The New York Times November 1969 review by Christopher Lehmann-Haupt warned readers to "be certain there's only one log on the fire. If, unhappily, you lack the fireplace by which this book should be read, set an alarm clock." Lehmann-Haupt found the book to begin as "irresistibly novelistic that he has disguised it as a Victorian romance," yet the metafictional construction by the end positively "explodes all the assumptions of our Victorian sensibilities." Time magazine's November 1969 review described the novel as "resourceful and penetrating talent at work on that archaic form." In March 1970, the magazine American Libraries named the novel as one of the "Notable Books of 1969," calling it "A successful blending of two worlds as the author writes in modern terminology of the Victorian era."

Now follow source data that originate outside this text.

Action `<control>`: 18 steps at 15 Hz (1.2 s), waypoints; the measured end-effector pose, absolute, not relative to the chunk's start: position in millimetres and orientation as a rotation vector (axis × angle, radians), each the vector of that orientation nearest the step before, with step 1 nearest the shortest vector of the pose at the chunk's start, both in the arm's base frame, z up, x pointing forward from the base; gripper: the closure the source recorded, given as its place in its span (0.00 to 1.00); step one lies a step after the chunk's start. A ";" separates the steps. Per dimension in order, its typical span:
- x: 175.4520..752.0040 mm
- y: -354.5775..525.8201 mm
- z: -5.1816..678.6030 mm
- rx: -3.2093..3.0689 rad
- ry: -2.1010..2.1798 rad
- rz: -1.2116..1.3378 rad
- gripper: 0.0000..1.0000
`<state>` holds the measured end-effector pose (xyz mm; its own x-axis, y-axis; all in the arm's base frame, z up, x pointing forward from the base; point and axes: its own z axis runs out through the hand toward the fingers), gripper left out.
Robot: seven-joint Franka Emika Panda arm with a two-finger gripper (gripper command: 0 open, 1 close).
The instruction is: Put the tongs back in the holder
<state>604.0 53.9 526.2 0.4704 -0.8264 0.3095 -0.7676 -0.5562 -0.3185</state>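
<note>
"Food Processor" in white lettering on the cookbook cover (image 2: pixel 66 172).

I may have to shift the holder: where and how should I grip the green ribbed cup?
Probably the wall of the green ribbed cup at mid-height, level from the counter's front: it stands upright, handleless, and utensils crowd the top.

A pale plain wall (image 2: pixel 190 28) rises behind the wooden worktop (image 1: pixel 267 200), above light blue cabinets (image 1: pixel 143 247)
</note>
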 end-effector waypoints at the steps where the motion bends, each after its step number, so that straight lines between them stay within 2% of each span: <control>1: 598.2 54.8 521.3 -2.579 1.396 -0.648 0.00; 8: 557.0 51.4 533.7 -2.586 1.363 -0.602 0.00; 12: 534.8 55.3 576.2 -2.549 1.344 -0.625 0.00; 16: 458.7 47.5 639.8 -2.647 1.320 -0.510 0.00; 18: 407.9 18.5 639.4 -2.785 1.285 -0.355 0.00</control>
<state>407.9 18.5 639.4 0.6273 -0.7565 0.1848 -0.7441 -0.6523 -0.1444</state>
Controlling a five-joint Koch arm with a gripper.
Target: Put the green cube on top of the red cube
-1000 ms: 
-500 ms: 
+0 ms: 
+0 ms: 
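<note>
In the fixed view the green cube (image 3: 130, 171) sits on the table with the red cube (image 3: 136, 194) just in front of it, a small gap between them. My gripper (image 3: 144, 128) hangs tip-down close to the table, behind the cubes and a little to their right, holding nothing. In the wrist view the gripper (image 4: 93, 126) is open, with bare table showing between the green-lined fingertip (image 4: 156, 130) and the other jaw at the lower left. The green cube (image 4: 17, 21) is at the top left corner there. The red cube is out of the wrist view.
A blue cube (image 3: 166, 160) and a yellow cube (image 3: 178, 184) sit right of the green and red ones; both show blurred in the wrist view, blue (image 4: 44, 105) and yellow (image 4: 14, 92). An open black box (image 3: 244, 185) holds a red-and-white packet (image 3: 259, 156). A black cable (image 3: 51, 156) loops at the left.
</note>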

Not all of the reviews were positive; for example, Roger Sale in The Hudson Review largely criticized the novel, saying, "At times it seems that the commentary is not so bad and the novel awful, but at others Fowles makes the novel almost work and the comments are embarrassingly vulgar." Ultimately, the reviewer concluded that the novel was "stumbling and gauche and much much too long, but curiously attractive too."

==Publication history==
The novel has been reprinted in numerous editions and translated into many languages: Taiwanese, Danish, Dutch, Arabic, Finnish, Hungarian, Italian, Norwegian, Portuguese, Chinese, German, Russian, Polish, and Spanish. The novel was originally published in 1969 by Little Brown and Company in both Boston and Toronto. The novel has also been published in a number of English editions from different publishers, represented in the following list (with publication date in parentheses):

- Associated Reprinting Co. (1969)
- Cape (June 1969)
- International Collectors Library (1969)
- Jonathan Cape (1969)
- New American Library of Canada (1969)
- Penguin (1969)
- Triad Granada (1969)
- Trinity Press (1969)
- New American Library (1970)
- Penguin (December 1970)
- London World Books (1971)
- Panther (1971)
- Triad Granada (1977)
- Franklin Library (Privately Printed, 1979)
- NAL/Dutton (Oct. 1981)
- New York American Library (1981)
- Penguin (Oct. 1981)
- Pan Books in association with Jonathan Cape (1987)
- New American Library (1989)
- Soho Press, Inc. (1990)
- William A. Thomas Braille Bookstore (1990)
- Hodder & Stoughton Educational (1991)
- Picador (1992)
- Buccaneer Books, Inc. (1994)
- Vintage (1996)
- Back Bay Books (1998)

==Legacy==
The general popularity of The French Lieutenant's Woman has inspired several responses to the novel, most notably other authors' work and adaptation into film and theatre.

===Literary response===

The most prominent response to the novel is A. S. Byatt's 1990 Booker Prize-winning novel Possession. She describes her novel as deliberately responding to the model of postmodern metafiction that critics highlight in The French Lieutenant's Woman. Byatt described her motivation for responding in her essays in On Histories and Stories, saying:

Fowles has said that the nineteenth-century narrator was assuming the omniscience of a god. I think rather the opposite is the case—this kind of fictive narrator can creep closer to the feelings and inner life of characters—as well as providing a Greek chorus—than any first-person mimicry. In 'Possession' I used this kind of narrator deliberately three times in the historical narrative—always to tell what the historians and biographers of my fiction never discovered, always to heighten the reader's imaginative entry into the world of the text.

===Adaptation===

The novel was adapted as a 1981 film, written by playwright Harold Pinter and directed by Karel Reisz. The film starred Meryl Streep and Jeremy Irons. It was nominated for five Academy Awards, including Best Adapted Screenplay for Pinter. Pinter was nominated for a Golden Globe for best script and the work as a whole in the category Best Motion Picture – Drama.

During 2006, a stage version by Mark Healy toured the UK. Also in 2006, BBC Radio 4 produced an adaptation of two one-hour episodes, starring John Hurt as the narrator.